■ TASK STATEMENT
Provide only the number of lines in the data below that contain the string "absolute".

*** Opening DATA BELOW ***

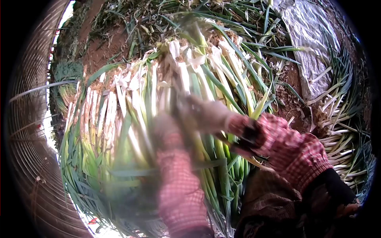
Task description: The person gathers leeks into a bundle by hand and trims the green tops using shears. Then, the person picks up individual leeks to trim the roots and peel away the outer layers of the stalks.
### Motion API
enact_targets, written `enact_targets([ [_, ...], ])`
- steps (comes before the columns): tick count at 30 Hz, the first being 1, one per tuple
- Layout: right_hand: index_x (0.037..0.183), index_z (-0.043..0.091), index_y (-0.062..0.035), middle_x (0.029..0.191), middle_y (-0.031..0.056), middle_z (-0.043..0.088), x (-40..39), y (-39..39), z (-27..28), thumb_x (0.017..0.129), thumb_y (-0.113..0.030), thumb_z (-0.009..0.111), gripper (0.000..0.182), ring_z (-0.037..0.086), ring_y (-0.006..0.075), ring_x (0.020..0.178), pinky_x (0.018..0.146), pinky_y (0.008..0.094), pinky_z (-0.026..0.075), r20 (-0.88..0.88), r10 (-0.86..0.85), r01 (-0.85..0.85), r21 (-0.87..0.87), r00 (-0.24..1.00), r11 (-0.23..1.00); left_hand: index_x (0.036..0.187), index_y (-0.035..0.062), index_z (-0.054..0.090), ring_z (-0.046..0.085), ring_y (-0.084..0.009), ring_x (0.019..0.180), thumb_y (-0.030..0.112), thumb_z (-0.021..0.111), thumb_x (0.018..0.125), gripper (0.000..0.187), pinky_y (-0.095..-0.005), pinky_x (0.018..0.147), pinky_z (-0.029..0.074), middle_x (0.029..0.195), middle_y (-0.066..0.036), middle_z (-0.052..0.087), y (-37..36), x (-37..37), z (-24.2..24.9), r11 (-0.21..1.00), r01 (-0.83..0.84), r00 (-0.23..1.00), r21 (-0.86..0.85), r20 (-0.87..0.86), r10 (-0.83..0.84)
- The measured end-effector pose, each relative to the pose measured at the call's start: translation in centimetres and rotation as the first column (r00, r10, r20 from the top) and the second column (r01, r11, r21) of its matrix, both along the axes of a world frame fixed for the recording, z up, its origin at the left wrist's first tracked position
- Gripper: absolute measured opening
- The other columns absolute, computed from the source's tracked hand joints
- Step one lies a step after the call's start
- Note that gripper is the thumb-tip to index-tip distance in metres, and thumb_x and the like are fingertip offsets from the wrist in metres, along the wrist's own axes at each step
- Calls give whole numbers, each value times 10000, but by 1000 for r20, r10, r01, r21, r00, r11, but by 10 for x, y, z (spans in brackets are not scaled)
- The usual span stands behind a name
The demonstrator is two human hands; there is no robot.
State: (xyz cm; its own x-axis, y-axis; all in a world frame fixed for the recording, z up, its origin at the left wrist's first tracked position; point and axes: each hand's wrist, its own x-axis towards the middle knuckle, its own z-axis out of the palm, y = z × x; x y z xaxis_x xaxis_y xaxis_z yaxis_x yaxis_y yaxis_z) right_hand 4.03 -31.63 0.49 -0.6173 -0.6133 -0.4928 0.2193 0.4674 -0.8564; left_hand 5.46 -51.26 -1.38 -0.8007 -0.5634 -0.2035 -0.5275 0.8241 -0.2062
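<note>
A wide heap of green onions [137,99] lies in front of me, white ends toward the far side and green leaves toward me. Over its middle, my left hand [164,123] is smeared by motion, close above the stalks. My right hand [206,114] reaches in from the right, beside the left one, its fingers blurred near the white stems. I cannot tell whether either hand grips a stalk. Both forearms wear red checked sleeves [178,190]. A blurred green leaf [170,169] crosses the left sleeve.
Cut leaves and trimmings [246,20] cover the ground at the far side. A silvery sheet [307,43] lies at the upper right. More green onions [337,146] are piled along the right edge. Brown soil [104,51] shows at the upper left, and a ribbed curved wall [29,150] stands left.
</note>
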Motion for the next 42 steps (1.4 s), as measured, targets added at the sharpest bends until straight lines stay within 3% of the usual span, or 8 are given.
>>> enact_targets([
  [3,1525,306,-56,868,153,716,36,14,3,891,-196,648,734,706,258,677,636,374,605,-29,159,-160,-33,987,987,1142,22,650,714,-405,1016,208,781,824,391,-462,856,581,1083,-237,722,-10,-1,8,992,-51,995,119,92,40],
  [6,1548,278,-75,842,144,704,32,24,9,848,-147,664,803,710,279,711,654,385,608,-63,-18,18,4,998,1000,1158,29,642,693,-407,1075,251,779,803,440,-477,912,550,1112,-235,716,17,2,52,991,-29,994,129,105,15],
  [8,1606,184,-212,925,132,717,35,25,4,838,-96,760,968,718,237,754,665,354,642,-16,-60,58,-62,998,996,1164,31,640,683,-408,1096,255,769,809,439,-474,941,533,1130,-231,712,18,1,61,992,-14,990,125,141,-3],
  [10,1597,198,-74,843,151,702,53,38,18,839,-138,673,897,712,297,739,692,410,602,18,53,-50,-128,998,991,1148,30,641,671,-395,1112,263,762,814,424,-449,963,519,1150,-225,704,17,9,65,986,-48,980,159,201,15],
  [19,1572,296,-128,932,121,710,28,3,3,847,-111,733,848,716,281,844,812,411,627,-9,-54,53,-94,999,994,1057,46,679,672,-457,1047,381,723,832,406,-493,895,533,1043,-257,716,-13,62,50,993,10,993,117,113,-23],
  [26,1597,245,-106,928,158,725,72,23,22,791,-119,810,985,727,271,804,803,400,641,-201,-92,64,-143,975,988,1247,8,579,655,-468,1129,271,645,902,439,-509,966,530,1196,-293,674,-7,54,47,973,-147,967,177,233,104],
  [32,1584,262,-94,975,173,725,17,-17,-2,816,-126,773,923,729,284,835,828,426,631,-93,-94,87,-70,991,994,1391,69,498,646,-462,1173,308,640,904,561,-502,1017,513,1241,-288,667,-2,52,41,971,-186,926,152,358,122],
  [42,1563,281,-128,1006,191,727,19,-2,-6,772,-117,759,925,735,333,912,837,421,602,-93,-95,84,-118,991,990,1192,25,557,698,-479,1011,239,606,912,355,-531,905,544,1075,-291,716,-4,75,22,990,-119,971,69,215,102],
])
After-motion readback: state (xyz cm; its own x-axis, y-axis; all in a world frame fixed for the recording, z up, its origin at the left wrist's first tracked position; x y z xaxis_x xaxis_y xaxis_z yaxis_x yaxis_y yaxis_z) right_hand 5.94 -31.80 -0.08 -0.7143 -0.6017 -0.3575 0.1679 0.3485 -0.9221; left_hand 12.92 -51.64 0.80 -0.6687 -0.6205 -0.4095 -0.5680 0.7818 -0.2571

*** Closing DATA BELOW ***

■ ANSWER FOR THE TASK
2